The parameter associated with the result of a measurement that characterizes the dispersion of the values that could reasonably be attributed to the measured value. The measurement uncertainty seeks to investigate the major accuracy of the test method. Uncertainty was estimated (at the 95% confidence level and coverage factor of k = 2) to be in the range of ±24 to ±26% (Table 2) over the three dairy products matrices which are lower than that recently reported by Wahed P. et al. [11] who also describe the same presented reaction for extraction and liquid chromatographic detection in food. Bias reported from uncertainty using t-test statistical calculations shows that the method recovery is significantly different from 100% so the analytical result must be reportedly corrected for recovery for controlling compliance according to [26].

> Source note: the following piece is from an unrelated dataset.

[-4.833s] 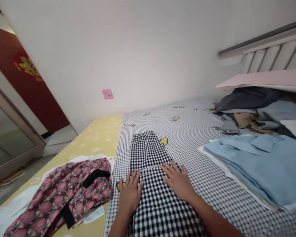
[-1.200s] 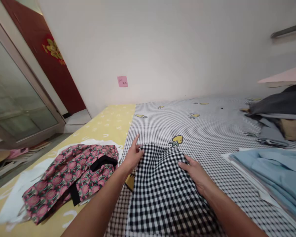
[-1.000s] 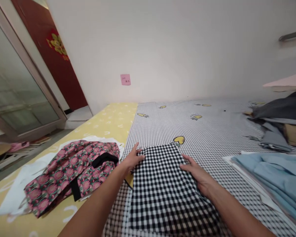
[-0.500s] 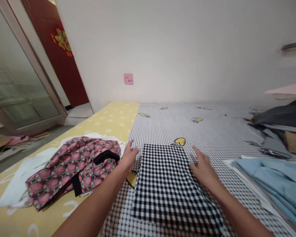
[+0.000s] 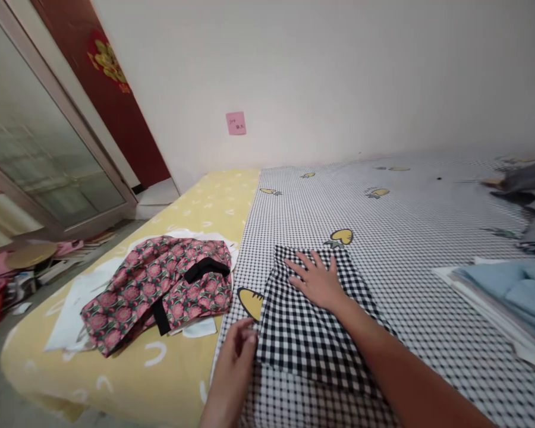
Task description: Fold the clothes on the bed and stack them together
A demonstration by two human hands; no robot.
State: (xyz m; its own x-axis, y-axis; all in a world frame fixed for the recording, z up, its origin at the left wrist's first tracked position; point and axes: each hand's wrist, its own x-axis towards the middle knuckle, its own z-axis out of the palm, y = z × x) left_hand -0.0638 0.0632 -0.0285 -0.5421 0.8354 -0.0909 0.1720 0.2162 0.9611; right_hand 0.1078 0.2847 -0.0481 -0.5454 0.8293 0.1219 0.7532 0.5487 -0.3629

3.5. Formaldehyde Incidence in Dairy Products

Through the conducted approach, 90 samples of dairy products were tested for the presence of formaldehyde by the developed method. The 90 samples were clear from any trace of formaldehyde. The absence of any amount of detected formaldehyde is an advantage that eases off the risk of exposure from dairy products.

4. Conclusion

A reliable and accurate test method was presented here for formaldehyde monitoring in dairy products. The main insisting reason for this test method is the serious toxicological effects of formaldehyde on humans from food. This study aimed to optimize HPLC method without interference, with minimum reagent, and with fastness and reliability for routine analyses. The method was developed to extract formaldehyde perfectly from dairy samples by DNPH with optimized reaction conditions of 60 min at 60°C. The stability of formaldehyde derivative is tested and it can reasonably remain stable for one weak. Certain method validation parameters were assessed to investigate the method performance. The results of validation characteristics were excellent and confirm that the method is fit for the purpose. The developed method permits the detection of formaldehyde residues at 0.01 mg/kg. The method is recommended for use in routine determination of formaldehyde residue in dairy food.

Data Availability

The data used to support the findings of this study are available from the corresponding author upon request.

Disclosure

All materials, samples, and results were obtained legally. All raw data are real and available.

Conflicts of Interest

There are no conflicts of interest in revealing the study results.